- **EXERCISE DATA**
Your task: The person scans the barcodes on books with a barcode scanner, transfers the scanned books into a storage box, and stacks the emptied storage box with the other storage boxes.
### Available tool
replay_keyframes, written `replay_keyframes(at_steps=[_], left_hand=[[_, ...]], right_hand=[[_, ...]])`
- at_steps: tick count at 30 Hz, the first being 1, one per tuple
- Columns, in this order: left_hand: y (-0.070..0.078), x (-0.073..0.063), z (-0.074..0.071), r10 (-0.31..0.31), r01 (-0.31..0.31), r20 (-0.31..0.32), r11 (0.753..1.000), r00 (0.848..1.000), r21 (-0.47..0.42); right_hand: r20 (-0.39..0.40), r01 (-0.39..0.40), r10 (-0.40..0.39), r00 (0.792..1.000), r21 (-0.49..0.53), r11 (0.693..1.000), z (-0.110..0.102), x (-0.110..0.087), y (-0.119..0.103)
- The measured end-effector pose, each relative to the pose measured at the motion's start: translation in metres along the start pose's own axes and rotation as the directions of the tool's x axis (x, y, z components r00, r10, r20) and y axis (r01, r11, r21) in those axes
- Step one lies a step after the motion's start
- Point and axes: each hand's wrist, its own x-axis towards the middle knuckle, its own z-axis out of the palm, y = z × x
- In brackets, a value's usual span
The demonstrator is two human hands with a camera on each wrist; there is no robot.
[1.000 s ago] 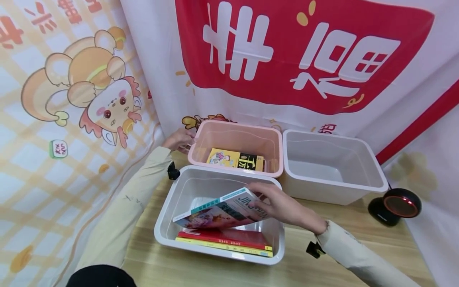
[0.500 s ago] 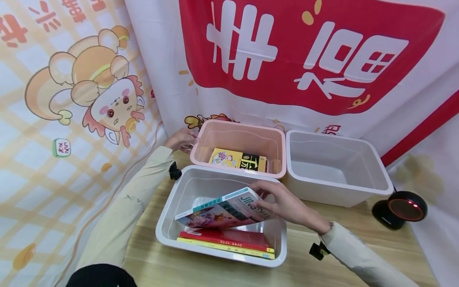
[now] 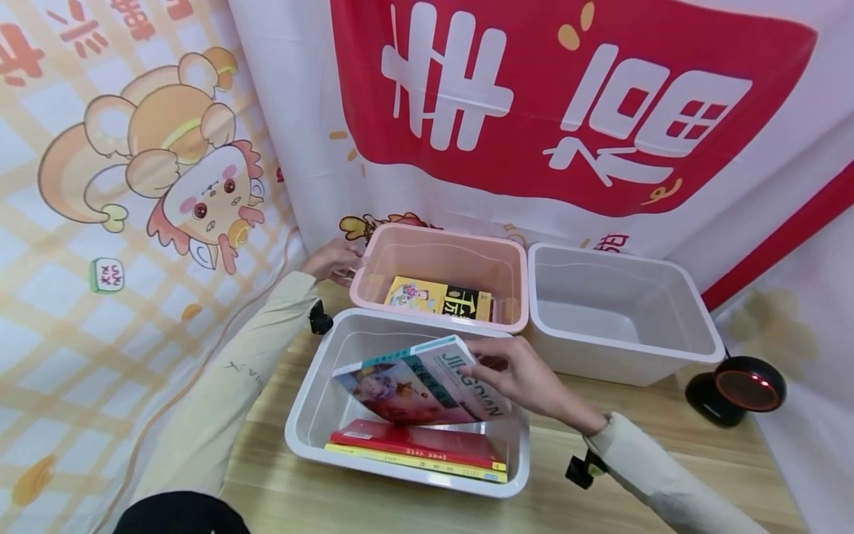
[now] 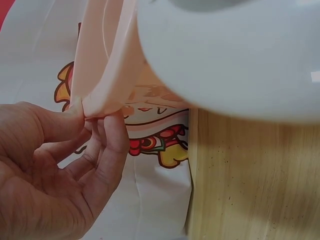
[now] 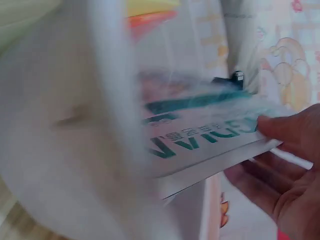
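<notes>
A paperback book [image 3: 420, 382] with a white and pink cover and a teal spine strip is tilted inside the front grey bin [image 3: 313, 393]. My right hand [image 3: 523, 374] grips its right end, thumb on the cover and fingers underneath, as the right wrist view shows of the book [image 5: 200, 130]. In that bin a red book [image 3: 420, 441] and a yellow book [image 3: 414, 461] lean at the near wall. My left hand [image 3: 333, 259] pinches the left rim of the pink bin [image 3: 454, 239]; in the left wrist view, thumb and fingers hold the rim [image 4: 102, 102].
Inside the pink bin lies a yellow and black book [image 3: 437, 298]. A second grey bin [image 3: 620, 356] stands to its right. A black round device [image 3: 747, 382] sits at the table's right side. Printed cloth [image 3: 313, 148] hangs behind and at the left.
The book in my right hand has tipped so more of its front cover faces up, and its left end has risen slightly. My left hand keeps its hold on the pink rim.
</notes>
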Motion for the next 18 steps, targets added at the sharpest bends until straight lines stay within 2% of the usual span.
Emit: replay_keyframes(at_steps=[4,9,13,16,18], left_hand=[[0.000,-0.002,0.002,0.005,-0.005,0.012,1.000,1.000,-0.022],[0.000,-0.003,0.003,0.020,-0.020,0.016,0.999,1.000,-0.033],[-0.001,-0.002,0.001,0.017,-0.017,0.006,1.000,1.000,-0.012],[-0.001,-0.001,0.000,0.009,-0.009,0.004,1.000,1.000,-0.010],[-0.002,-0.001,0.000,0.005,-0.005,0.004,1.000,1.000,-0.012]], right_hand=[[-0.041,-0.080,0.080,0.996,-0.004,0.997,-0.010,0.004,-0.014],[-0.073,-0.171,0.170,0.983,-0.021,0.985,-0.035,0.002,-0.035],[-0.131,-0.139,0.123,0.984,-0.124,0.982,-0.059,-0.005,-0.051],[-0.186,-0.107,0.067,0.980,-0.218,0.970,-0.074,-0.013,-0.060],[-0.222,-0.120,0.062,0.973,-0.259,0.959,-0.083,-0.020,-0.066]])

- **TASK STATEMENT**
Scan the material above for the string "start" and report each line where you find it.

- **TASK SOLUTION**
- The measured end-effector pose, each relative to the pose measured at the motion's start: translation in metres along the start pose's own axes and rotation as the directions of the tool's x axis (x, y, z components r00, r10, r20) and y axis (r01, r11, r21) in those axes
- Step one lies a step after the motion's start

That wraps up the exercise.